Troubleshooting ITSI

Troubleshooting ITSI Detailed Explanation

1. Purpose of Troubleshooting ITSI

The goal of troubleshooting in ITSI is to identify and fix issues that impact the platform’s performance or accuracy, such as:

Misconfigured thresholds
Slow or failing searches
Missing or incomplete data
Errors in dashboards or visualizations

By regularly checking for these issues, you ensure your service health scores and alerts are accurate and trustworthy.

2. Common Troubleshooting Areas

a. Search Performance

ITSI runs many scheduled searches to calculate KPIs. If searches are slow or failing, KPIs won’t update correctly.

Tips:

Use Search Inspector to analyze individual searches for:
- Execution time
- Search phase delays (e.g., dispatch, reduce)
Check scheduler logs for:
- Skipped searches
- Concurrency issues (too many searches running at once)

b. Missing Data

If a KPI shows “No Result” or isn’t updating, the underlying data might be missing or misrouted.

Tips:

Check index settings to make sure data is going to the correct location.
Review your base searches for typos or incorrect filters.
Use ITSI Data Audit dashboards to:
- Spot stale data
- Identify gaps in search results
- Monitor data latency or inconsistencies

c. Threshold Misconfigurations

Improper thresholds can result in false alerts or missed incidents.

Tips:

Review KPI thresholds to ensure they are:
- Not too sensitive (causing too many alerts)
- Not too loose (missing real issues)
Verify that Time Policies are applied correctly (e.g., different rules during business hours vs. off-hours)

d. Notable Event Issues

Sometimes, Notable Events are not being created, grouped, or escalated as expected.

Tips:

Review Aggregation Policy logs for errors or misapplied conditions.
Make sure Correlation Searches are:
- Enabled
- Returning the expected results
- Properly tagged and categorized

e. Glass Table or Deep Dive Errors

If visualizations aren’t working:

KPIs may not be correctly linked to their data source
There could be permission issues or invalid tokens used in the Glass Table

Tips:

Check if each KPI used in a visualization has:
- Valid search results
- Correct entity bindings
Review access controls for users who are unable to view tables or interact with Deep Dives

3. Tools for Troubleshooting

ITSI provides several tools and utilities to help you diagnose and resolve issues:

a. `itsi_troubleshooting_toolkit` (Add-On)

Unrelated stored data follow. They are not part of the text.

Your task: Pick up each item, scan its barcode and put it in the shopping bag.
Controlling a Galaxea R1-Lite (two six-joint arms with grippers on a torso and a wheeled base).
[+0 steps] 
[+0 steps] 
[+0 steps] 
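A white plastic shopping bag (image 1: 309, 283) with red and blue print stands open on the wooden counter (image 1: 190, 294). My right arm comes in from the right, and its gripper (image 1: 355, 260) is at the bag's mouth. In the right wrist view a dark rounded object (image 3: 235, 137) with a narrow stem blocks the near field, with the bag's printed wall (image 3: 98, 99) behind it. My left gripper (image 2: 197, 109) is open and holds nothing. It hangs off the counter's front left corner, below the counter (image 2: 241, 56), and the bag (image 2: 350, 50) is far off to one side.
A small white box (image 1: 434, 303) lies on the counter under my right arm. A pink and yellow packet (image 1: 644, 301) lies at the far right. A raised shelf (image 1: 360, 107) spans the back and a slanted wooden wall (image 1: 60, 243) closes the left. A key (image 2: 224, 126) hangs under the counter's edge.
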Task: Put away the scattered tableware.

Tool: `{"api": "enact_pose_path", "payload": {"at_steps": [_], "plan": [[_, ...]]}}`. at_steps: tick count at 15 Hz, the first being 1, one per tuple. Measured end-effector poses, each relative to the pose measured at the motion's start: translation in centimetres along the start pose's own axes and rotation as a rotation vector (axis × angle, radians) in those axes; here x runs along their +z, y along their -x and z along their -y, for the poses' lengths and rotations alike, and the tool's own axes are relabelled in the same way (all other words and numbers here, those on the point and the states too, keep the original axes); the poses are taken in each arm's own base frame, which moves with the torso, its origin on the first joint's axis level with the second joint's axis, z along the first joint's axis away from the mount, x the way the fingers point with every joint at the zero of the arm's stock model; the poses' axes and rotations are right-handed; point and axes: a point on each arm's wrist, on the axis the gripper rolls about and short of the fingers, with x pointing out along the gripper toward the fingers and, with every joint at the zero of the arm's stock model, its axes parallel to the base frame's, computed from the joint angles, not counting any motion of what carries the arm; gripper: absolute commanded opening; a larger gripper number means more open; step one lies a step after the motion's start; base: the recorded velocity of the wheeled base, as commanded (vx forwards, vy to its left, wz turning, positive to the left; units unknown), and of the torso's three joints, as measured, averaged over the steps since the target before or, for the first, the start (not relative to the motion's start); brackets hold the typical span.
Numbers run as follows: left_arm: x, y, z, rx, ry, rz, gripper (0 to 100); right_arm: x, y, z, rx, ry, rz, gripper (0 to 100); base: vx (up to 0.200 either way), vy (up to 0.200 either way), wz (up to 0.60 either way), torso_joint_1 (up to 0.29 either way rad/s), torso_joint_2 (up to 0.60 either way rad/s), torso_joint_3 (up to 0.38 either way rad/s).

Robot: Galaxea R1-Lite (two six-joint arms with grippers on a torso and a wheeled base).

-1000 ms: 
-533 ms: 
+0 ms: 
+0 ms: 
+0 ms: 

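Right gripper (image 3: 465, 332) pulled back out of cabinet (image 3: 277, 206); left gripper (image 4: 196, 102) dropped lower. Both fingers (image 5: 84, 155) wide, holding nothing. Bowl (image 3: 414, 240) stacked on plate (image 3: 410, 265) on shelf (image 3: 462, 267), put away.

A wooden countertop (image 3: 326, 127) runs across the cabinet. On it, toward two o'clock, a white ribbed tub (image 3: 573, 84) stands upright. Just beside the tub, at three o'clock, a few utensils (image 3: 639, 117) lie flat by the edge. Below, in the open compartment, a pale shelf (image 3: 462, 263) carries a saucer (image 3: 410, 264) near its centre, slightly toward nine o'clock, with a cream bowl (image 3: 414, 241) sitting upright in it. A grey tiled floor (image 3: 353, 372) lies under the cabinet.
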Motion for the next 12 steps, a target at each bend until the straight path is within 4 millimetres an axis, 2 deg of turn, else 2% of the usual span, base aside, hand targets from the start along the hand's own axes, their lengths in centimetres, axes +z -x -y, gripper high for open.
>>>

Optional app that provides:
- Troubleshooting dashboards
- Health check reports
- Environment diagnostics

Great for larger deployments or complex issues.

b. `_internal` Logs

Use Splunk’s internal logs to:
- Track error messages
- Find search timeouts or skipped searches
- Identify system-level warnings

Example search:

index=_internal sourcetype=scheduler OR sourcetype=itsi*

c. KPI Search Logs

Each KPI search can log:
- Errors in SPL
- Long runtimes
- No-result conditions

Check these logs when a KPI is not displaying any data.

4. Best Practices for Troubleshooting ITSI

Monitor Search Concurrency and Load

Avoid scheduling too many KPI searches at the same time.
Spread out search schedules using cron expressions to balance system load.

Document and Version Control Services

Keep track of changes to KPIs, thresholds, and services.
Use version control tools or export/import methods to back up configurations.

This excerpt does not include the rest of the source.